Our apple trees include Enterprise, Liberty, Arkansas, and Arkansas Black varieties. Each will ripen at its own rate. Occasionally check a windfall apple. Sample it to see if it peels easily and has developed sweet, juicy, flavorful flesh. If not, wait longer. If yes, get to work. There is also the “oh my goodness” test of seeing apples dropping from the tree like rain in a light wind. That tells you that picking time is a rush job *today*.

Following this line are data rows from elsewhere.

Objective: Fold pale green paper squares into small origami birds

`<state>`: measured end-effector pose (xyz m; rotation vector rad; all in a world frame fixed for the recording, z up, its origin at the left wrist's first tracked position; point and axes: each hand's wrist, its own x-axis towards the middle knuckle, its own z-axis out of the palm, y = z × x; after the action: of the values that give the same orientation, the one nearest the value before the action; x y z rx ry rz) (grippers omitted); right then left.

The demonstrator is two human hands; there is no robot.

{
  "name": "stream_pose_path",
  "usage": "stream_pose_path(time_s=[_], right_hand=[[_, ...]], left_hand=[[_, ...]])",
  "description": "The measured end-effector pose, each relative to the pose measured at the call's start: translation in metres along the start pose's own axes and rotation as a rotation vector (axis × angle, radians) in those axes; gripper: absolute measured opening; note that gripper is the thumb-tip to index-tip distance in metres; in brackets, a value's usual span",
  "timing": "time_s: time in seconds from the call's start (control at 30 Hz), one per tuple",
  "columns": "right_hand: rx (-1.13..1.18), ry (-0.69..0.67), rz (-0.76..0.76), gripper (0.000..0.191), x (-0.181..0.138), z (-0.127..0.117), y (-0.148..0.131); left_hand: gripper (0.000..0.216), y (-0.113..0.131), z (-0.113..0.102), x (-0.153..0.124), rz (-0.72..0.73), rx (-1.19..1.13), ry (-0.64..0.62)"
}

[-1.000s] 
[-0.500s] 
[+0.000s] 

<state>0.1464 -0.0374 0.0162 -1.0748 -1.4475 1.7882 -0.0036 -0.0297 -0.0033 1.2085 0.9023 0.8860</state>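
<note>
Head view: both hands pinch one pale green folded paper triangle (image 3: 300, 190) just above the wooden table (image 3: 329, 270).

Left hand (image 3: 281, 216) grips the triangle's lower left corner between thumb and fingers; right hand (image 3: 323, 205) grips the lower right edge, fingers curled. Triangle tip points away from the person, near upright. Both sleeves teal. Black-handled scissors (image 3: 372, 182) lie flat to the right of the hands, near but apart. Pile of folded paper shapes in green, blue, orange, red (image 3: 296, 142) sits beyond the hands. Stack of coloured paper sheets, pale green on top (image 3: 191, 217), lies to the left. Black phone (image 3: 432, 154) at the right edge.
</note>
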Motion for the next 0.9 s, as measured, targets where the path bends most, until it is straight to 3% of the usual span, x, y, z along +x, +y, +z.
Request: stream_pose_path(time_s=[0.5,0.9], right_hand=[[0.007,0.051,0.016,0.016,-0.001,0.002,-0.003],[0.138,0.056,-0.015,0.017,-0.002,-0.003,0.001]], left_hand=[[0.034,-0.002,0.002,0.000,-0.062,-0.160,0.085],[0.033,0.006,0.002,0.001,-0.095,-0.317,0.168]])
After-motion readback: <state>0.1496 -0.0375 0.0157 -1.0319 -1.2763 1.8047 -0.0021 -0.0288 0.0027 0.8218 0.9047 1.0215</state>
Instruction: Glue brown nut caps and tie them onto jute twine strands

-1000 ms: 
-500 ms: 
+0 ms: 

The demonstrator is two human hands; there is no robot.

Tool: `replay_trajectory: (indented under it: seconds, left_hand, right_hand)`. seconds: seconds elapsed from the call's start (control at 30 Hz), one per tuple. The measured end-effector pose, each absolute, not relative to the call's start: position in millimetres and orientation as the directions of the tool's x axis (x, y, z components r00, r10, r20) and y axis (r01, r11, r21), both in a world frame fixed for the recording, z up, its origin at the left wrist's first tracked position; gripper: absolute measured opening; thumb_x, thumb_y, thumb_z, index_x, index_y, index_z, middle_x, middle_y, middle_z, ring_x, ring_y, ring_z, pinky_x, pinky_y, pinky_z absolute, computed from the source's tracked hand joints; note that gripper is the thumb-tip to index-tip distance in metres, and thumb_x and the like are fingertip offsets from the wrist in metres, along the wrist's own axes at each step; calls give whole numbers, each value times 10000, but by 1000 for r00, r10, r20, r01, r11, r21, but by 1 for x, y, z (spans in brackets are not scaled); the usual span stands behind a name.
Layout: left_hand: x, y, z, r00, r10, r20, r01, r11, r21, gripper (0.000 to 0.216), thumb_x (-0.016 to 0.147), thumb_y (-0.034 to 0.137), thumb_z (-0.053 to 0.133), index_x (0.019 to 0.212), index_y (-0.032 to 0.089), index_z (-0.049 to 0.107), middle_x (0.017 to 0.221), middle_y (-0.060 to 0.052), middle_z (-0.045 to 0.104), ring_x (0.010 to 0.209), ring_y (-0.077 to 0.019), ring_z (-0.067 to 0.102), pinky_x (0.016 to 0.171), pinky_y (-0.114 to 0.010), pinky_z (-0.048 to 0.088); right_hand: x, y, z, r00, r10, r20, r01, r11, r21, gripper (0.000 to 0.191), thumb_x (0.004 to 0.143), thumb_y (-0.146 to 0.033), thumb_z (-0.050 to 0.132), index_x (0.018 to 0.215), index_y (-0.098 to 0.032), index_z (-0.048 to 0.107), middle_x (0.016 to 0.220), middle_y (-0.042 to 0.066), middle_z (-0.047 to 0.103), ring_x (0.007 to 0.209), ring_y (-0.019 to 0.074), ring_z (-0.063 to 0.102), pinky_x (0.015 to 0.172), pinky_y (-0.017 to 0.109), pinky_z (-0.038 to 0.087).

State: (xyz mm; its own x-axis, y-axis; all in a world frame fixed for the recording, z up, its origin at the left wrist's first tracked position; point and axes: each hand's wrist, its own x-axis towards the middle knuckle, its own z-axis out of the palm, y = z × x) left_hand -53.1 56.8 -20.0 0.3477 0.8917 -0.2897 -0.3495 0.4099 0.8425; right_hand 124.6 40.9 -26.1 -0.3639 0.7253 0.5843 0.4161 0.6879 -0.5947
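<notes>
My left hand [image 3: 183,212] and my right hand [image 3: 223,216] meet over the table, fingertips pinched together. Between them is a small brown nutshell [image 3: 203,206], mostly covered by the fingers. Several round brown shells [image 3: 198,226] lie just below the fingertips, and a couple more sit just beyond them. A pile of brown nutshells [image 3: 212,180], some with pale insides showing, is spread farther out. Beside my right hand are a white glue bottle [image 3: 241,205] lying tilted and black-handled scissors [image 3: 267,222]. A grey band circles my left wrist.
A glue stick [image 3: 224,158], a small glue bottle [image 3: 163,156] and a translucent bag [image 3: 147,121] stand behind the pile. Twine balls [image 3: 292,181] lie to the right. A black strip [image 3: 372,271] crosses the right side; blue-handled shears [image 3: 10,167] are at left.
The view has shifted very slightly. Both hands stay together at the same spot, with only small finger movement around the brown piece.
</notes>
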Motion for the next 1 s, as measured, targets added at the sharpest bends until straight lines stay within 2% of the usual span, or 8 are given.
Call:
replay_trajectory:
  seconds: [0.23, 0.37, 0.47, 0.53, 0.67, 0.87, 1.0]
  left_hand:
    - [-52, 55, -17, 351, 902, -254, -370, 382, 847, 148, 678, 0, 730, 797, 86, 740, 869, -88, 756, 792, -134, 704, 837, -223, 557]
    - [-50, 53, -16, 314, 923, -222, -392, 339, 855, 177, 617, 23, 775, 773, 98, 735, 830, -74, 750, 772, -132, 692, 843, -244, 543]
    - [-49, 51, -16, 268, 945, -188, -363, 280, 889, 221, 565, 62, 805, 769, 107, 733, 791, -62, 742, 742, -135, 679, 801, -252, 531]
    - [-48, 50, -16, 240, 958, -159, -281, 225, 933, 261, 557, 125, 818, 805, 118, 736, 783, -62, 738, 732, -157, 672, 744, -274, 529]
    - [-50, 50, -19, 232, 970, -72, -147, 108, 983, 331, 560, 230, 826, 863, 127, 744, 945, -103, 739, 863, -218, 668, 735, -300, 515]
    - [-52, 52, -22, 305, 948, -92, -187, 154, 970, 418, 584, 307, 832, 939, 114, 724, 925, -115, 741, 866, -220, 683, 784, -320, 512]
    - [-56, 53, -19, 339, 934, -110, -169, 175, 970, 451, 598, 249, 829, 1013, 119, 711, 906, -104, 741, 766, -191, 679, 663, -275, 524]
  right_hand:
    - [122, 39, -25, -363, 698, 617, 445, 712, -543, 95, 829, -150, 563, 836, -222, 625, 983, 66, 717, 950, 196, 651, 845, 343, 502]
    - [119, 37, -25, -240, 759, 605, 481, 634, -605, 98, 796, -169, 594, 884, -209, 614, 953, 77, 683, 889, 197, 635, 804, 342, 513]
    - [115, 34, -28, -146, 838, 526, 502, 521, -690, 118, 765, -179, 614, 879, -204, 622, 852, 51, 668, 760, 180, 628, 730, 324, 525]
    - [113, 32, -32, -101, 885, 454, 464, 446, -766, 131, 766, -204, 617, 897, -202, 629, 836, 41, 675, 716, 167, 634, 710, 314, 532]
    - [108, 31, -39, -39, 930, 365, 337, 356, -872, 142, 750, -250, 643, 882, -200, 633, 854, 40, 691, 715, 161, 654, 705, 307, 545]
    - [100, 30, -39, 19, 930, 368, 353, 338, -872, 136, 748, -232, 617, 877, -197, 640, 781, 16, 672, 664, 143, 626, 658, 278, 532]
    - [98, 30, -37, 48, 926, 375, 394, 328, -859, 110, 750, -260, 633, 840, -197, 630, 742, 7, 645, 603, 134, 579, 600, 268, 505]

Useful equipment to have on hand is the following: a sturdy A-frame ladder, an apple picker (metal cage device on the end of a long pole), several clean 5-gallon pails, a smaller bucket, and a helper to serve as your go-for when you are up on the ladder. It is helpful to also have a pick-up truck to stand the ladder in to enable picking the highest fruit! Designate one pail to hold any fruit that falls off the tree as it will be bruised and needs to be used quickly. How to pick the apples? Grasp one in your hand and pull up gently so as to preserve the branch to produce next year’s fruit. Pick apples and carefully place them into the smaller pail. When full, pass it to the helper to gently empty into the larger pails.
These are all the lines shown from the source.